A Associação Portuguesa de Bioética defendeu hoje uma alteração à lei que permita a colheita de órgãos ‘post-mortem’ em paragem circulatória controlada, estimando que esta evolução possa salvar a vida a centenas de pessoas em lista de espera.
Num parecer enviado a todos os deputados da comissão parlamentar de Saúde para apreciação, a que a Lusa teve acesso, a associação reconhece que Portugal tem um sistema de transplantação de órgãos “de grande qualidade” – no ano passado era o 3º a nível mundial no número de dadores falecidos -, mas lembra as “necessidades crescentes” na utilização de órgãos e o aumento das listas de espera.
“No nosso país [as pessoas em lista de espera] ultrapassam os dois milhares e meio”, refere o documento, que considera essencial criar todas as condições para “mitigar a degradação da qualidade de vida dos doentes e o aumento de risco de fatalidade”.
Em declarações à Lusa, o presidente da Associação Portuguesa de Bioética (APB), Rui Nunes, explicou que se propõe que os critérios de transplante sejam extensíveis a casos de “doentes que estão em cuidados intensivos, que ainda não estão mortos, mas vão estar a muito curto prazo”.
“Aplicando estes Critérios de Maastricht, que não estão na lei portuguesa, mas que nós propomos que venham estar, estes doentes podem, no fundo, ser preparados para esse facto, sem alterar minimamente os pressupostos éticos, nem o envolvimento da família”, explicou o especialista.
Rui Nunes lembra que está é “uma prática que já se faz na maior parte dos países civilizados” e considera que Portugal ainda não deu esse passo “provavelmente por esquecimento ou por inércia”.
“Estamos a falar de centenas ou milhares de vidas humanas. Não é um caso pontual. Neste momento, estima-se que haja entre 2.500 a 3.000 doentes à espera”, lembra Rui Nunes, acrescentando: ”muitos destes doentes podiam rapidamente ser tratados”.

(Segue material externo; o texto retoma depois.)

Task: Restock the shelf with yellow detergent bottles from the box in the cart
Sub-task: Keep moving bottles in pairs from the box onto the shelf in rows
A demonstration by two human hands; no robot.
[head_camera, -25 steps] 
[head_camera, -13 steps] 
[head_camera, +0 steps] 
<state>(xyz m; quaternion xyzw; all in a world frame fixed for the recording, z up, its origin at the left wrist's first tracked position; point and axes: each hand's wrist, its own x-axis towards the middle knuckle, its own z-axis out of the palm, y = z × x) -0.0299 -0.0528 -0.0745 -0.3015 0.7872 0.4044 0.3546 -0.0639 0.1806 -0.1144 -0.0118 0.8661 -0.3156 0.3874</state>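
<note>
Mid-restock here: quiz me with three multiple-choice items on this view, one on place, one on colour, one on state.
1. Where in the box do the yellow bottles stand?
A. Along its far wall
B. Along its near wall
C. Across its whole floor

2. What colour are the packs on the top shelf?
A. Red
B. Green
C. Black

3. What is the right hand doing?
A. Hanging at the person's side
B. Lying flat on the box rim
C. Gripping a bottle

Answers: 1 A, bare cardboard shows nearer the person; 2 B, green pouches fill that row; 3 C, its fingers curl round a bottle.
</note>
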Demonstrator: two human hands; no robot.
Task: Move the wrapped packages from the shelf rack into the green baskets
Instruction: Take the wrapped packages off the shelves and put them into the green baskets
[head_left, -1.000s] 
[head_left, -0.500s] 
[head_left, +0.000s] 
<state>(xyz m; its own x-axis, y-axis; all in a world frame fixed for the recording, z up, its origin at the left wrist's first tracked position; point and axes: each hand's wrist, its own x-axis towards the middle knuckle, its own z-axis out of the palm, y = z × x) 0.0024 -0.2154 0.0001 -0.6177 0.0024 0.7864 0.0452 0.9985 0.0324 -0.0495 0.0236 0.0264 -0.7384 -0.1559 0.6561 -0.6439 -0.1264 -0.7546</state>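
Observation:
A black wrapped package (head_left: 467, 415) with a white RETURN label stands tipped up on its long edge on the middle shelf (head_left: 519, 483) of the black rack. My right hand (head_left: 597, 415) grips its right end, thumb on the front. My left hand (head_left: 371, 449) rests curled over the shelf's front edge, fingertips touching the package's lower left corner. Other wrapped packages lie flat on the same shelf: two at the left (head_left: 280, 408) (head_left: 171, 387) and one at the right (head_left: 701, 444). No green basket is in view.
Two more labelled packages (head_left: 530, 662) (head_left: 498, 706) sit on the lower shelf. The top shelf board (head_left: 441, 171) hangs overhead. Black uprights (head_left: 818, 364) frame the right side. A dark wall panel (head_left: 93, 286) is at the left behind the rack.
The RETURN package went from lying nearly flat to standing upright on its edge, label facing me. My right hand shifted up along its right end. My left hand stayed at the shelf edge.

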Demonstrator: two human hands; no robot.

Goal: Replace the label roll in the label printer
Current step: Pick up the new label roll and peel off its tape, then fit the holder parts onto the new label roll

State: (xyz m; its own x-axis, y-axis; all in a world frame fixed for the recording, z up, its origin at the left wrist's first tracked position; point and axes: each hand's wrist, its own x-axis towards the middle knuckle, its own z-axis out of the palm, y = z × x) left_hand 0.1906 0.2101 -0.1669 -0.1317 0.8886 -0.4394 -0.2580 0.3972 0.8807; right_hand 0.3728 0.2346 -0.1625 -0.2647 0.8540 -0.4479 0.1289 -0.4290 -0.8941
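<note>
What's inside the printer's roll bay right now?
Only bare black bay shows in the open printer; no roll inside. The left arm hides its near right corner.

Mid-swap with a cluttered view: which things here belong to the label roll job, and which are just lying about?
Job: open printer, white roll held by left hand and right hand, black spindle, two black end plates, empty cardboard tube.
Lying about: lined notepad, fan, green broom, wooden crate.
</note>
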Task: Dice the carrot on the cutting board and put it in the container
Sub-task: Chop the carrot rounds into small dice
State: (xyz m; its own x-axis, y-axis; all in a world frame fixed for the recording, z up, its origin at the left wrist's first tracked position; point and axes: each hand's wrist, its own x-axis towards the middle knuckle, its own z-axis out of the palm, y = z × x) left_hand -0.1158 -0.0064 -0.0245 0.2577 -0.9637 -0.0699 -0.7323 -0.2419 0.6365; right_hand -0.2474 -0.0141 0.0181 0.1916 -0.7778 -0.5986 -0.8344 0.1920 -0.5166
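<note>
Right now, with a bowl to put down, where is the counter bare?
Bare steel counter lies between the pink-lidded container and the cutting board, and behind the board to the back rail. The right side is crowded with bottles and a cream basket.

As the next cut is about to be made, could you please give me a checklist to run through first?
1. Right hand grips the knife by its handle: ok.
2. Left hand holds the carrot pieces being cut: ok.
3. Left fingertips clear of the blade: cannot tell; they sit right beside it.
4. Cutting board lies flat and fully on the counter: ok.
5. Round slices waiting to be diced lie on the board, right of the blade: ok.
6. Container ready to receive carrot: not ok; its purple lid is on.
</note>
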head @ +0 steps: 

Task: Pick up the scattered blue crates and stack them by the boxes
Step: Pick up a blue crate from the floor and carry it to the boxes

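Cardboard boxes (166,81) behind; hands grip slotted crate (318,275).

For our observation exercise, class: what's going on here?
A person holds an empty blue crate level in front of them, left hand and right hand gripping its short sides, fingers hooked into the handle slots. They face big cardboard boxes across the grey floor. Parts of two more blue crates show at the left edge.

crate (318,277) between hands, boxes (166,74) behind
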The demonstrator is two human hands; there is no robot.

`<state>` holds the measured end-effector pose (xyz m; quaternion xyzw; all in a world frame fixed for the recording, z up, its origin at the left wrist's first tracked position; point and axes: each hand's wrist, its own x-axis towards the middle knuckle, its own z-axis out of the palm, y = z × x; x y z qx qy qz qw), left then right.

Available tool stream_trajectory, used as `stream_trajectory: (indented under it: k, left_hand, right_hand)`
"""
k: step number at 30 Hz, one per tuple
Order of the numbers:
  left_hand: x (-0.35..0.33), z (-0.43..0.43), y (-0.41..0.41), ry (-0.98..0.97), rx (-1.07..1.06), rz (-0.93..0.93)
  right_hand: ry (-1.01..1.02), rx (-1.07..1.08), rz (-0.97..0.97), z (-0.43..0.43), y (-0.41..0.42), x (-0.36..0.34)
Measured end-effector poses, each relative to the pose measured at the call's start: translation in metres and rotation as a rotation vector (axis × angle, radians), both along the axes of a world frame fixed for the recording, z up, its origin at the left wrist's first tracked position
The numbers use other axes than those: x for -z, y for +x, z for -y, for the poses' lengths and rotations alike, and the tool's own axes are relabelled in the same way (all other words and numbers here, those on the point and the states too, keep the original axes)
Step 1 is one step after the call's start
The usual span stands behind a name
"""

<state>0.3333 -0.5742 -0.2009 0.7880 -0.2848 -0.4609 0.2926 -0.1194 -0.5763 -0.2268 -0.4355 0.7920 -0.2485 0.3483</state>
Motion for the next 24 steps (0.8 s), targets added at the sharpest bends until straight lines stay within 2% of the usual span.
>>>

“Temos a tecnologia, temos os recursos humanos, temos o equipamento sofisticado - nomeadamente a ECMO - em muitos hospitais portugueses. Temos tudo: hospitais, tecnologia, profissionais. Só falta alterar a lei”, sublinhou.
A legislação em vigor permite a colheita de órgãos de dadores vivos, no caso dos órgãos duplos como o rim, e de fragmentos de fígado, na maioria dos casos destinada a crianças.
O parecer explica que “a dação em vida será sempre limitada” e recorda que a colheita de órgãos ‘post-mortem,’ (em dador falecido) é o “recurso major” de obtenção de órgãos em todo o mundo, “capaz de responder eficazmente à necessidade dos doentes com falência terminal de um órgão”.
Explica que a doação ‘post-mortem’, para colheita de órgãos para transplantação, pode ser efetuada quando a morte é certificada em consequência de uma lesão catastrófica irreversível do sistema nervoso central (morte cerebral), ou, após certificação da morte em consequência de paragem cardíaca irreversível (assistolia) e, consequentemente, com ausência de circulação em todos os órgãos e tecidos (morte de causa circulatória).
Na doação de órgãos ‘post-mortem’ em que o dador se encontra em morte cerebral, lembra igualmente que Portugal é um dos líderes mundiais. Contudo, a APB alerta que o número de dadores nestas circunstâncias “tende a diminuir”, tanto devido ao desenvolvimento da medicina intensiva como pelo facto de estarem a reduzir os acidentes (de viação e outros).
No parecer enviado à comissão parlamentar de Saúde, a APB diz que uma alternativa seria o alargamento da doação de órgãos, e consequente colheita em dadores em morte circulatória, "a todas as classes dos Critérios de Maastricht”.
Em Portugal, apenas se pode proceder à colheita de órgãos (rim, fígado, pulmão, coração, pâncreas, etc.) em dadores em que ocorre morte de causa circulatória “de uma forma não controlada pela equipa médica”, como, por exemplo, após uma reanimação cardiopulmonar sem êxito.
A APB diz que em toda a Europa se conseguiu aumentar o número de dadores recorrendo à colheita de órgãos em morte circulatória “de uma forma controlada”, o que implica uma alteração legislativa em Portugal.